The next time that Yuuri and Viktor were to perform this, they would already have decided their fates. And for that, Yuuri held Viktor a little closer, lifted him a little higher, didn’t take his eyes off him for a moment. He sensed he wasn’t the only one; his contract ability drew the eyes of every amateur skater around them, filled them with awe and wonder and maybe a small spark of the love that Yuuri felt for Viktor. His lover, his mate, his coach, his fiance. 

_Mine_. 

Viktor shined in any light, but this one most of all, this moment out of time reserved only for himself and Yuuri. Here their love was something concrete, something to be touched and felt, something in which to drown oneself and come up filled with more life than ever before. It was a ball of energy that sat suspended in the air between them, until the space around their bodies vanished and they were one, one being, one heartbeat twice as strong, arms and legs entwined as close as skin and bone would allow. 

No distance was too close, no length of time too long, nothing was enough for Yuuri to be satisfied. He wanted more of Viktor. He wanted forever, but how could he say that one lifetime was not enough?

So Yuuri meant to take his curse — and then what? Yuuri would live out the rest of Viktor’s natural life by his side… then he’d be alone. 

He’d do it. In a heartbeat, he would. Yuuri would spend eternity alone, loving but unloved, if it meant Viktor didn’t have to experience the same loneliness. It was the least he could do, after all that Viktor had given him. A second chance at life and love. A helping hand up to the top of the world. Home, in a heart and an embrace. Viktor did the same for him after knowing him for, what? Days? Hours, maybe. For only a _chance_ at the love they had blossomed in these months. 

Viktor had called him selfish, but it would be selfish of Yuuri to make any other decision. To let Viktor go on this way; to wither before Viktor’s eyes and then leave him alone. Yuuri couldn’t bear it. He couldn’t treat the love of his life this way. 

“Yuuri…” Viktor murmured, breaking their silence. Yuuri didn’t know when they came to a stop, but they had, foreheads and noses touching, wrapped up in one another’s arms. The ice was clear aside from the two of them; Yuuri thought the public skate hour must have ended already.

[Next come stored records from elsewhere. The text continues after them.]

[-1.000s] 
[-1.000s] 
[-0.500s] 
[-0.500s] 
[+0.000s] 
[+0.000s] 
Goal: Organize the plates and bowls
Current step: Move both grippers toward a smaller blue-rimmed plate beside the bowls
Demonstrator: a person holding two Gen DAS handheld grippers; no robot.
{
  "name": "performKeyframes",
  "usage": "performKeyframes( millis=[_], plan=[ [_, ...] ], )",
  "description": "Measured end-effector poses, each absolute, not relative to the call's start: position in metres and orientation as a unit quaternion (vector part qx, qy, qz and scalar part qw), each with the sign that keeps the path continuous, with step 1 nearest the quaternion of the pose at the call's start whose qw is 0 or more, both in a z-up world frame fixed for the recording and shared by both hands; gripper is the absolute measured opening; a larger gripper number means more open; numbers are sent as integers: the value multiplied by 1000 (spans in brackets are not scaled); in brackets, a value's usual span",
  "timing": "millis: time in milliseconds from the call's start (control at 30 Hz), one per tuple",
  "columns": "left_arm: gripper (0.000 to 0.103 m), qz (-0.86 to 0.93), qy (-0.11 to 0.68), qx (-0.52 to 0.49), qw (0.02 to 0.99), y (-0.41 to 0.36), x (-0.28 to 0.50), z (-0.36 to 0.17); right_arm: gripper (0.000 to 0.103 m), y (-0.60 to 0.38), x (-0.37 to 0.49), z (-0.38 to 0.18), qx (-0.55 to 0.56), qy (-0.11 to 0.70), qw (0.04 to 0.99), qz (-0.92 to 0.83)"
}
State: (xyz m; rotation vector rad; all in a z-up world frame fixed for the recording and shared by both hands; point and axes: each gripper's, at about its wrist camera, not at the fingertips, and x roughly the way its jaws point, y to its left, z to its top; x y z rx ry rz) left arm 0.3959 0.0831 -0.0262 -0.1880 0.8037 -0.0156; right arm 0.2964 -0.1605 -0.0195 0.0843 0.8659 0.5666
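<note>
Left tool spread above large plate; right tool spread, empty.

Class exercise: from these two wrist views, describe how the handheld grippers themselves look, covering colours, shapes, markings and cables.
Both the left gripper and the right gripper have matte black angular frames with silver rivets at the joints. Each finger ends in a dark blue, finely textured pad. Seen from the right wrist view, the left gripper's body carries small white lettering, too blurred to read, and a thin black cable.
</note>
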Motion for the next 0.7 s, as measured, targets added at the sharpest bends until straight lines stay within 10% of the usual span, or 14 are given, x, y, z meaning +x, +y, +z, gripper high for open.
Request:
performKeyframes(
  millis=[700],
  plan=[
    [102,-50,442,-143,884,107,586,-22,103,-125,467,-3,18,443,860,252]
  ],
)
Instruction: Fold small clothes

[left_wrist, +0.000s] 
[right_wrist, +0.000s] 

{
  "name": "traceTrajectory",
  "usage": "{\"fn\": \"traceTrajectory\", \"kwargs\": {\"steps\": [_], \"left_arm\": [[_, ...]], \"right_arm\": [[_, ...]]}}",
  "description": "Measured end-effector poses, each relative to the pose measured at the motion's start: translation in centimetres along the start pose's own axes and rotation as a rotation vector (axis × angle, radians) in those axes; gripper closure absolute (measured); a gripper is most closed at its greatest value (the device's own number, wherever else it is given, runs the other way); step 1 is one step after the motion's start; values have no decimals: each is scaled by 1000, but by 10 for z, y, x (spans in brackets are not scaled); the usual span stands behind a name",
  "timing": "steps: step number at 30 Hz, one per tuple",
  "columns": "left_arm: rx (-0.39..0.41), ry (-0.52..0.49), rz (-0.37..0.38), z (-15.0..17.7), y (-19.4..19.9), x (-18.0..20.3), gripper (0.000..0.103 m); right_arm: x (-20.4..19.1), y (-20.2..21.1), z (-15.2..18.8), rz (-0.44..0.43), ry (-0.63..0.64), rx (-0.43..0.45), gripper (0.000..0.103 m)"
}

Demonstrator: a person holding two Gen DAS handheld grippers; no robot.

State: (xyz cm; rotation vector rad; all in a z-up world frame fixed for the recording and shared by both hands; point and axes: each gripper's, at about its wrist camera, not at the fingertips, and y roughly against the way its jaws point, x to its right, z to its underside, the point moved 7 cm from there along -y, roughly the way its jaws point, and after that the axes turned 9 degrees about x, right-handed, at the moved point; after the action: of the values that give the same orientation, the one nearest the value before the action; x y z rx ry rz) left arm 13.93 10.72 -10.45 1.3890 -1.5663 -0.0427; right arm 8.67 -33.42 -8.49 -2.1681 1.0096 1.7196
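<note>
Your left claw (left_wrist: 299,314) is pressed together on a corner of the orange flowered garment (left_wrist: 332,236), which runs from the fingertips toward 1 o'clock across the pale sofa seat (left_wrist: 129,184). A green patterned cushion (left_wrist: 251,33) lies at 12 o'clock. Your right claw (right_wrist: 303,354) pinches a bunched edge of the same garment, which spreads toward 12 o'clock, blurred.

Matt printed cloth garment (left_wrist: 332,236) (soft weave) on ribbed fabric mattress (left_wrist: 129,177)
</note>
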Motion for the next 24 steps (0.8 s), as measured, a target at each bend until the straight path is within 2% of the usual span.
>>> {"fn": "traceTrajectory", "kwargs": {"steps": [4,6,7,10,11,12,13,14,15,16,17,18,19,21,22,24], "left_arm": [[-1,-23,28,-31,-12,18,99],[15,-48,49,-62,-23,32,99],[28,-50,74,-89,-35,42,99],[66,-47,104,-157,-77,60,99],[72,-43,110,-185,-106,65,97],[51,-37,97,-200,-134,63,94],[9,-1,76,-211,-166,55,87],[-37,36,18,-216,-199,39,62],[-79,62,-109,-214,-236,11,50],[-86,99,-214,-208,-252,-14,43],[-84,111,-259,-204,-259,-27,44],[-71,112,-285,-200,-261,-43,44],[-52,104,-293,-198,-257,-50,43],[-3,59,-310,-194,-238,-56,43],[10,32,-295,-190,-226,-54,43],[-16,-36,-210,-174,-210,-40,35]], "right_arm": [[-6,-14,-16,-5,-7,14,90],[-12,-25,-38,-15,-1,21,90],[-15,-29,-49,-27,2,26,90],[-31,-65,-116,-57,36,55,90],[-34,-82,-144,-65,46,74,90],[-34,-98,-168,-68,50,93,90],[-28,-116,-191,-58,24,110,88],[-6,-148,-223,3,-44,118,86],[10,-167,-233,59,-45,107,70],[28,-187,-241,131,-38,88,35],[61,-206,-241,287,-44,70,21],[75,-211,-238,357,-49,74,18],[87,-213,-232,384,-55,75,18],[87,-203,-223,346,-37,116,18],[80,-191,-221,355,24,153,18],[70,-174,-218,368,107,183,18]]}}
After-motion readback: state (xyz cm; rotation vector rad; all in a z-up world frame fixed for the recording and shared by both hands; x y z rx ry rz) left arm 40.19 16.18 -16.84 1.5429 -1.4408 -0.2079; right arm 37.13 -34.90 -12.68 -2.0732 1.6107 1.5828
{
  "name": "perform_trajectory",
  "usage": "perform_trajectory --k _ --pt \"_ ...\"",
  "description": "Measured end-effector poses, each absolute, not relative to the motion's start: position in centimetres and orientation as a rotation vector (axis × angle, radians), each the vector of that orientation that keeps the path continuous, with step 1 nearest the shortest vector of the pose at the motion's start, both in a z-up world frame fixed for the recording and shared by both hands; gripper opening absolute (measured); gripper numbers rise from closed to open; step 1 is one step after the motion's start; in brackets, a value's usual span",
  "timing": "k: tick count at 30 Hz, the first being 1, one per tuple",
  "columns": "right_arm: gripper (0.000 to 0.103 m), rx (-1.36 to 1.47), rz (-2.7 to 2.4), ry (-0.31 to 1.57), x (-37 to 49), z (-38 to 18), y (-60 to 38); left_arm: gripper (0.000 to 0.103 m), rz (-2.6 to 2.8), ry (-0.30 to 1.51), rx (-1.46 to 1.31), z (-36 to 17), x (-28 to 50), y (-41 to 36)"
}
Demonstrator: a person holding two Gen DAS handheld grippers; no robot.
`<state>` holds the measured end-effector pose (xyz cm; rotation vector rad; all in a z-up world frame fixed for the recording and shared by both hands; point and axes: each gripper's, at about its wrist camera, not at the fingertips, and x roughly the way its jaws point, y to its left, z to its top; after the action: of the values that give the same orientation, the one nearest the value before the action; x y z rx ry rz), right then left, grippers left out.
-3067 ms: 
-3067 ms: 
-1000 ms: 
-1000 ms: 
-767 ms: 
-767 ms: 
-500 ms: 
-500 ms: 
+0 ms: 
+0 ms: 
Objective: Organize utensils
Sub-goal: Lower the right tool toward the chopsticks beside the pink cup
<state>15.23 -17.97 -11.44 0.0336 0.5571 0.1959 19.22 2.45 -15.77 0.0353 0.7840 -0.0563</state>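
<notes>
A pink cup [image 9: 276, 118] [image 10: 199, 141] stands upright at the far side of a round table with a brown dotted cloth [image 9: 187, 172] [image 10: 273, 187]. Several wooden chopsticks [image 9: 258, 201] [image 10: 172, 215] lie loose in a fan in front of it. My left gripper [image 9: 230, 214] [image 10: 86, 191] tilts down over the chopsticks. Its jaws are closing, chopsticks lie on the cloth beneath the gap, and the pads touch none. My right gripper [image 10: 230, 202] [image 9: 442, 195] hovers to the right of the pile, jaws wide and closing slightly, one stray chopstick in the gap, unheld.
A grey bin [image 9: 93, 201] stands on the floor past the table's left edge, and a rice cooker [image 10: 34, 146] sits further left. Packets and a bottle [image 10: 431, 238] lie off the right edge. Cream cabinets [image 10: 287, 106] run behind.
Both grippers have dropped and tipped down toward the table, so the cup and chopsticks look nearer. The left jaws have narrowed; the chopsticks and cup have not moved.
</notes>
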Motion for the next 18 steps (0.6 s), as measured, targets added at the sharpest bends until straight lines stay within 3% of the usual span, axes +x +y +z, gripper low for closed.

How long had they stood like this? 

Yuuri held his love tight, and a quiet gasp escaped Viktor, a warm puff of air bursting on Yuuri’s cheek. 

“I love you,” Yuuri whispered. “I’ll show you. I’ll show everyone.” 

“I know you do,” Viktor urged. “I know. You don’t have to show me; I already know. And I love you too, so much.” 

Yuuri kissed him, so sweetly. “Please don’t cry,” Yuuri said. Thumbs under Viktor’s eyes, wiping away tears. Viktor let them fall. “I’m going to win tomorrow. I’ll show everyone how strong our love is,” Yuuri promised, and Viktor believed him. 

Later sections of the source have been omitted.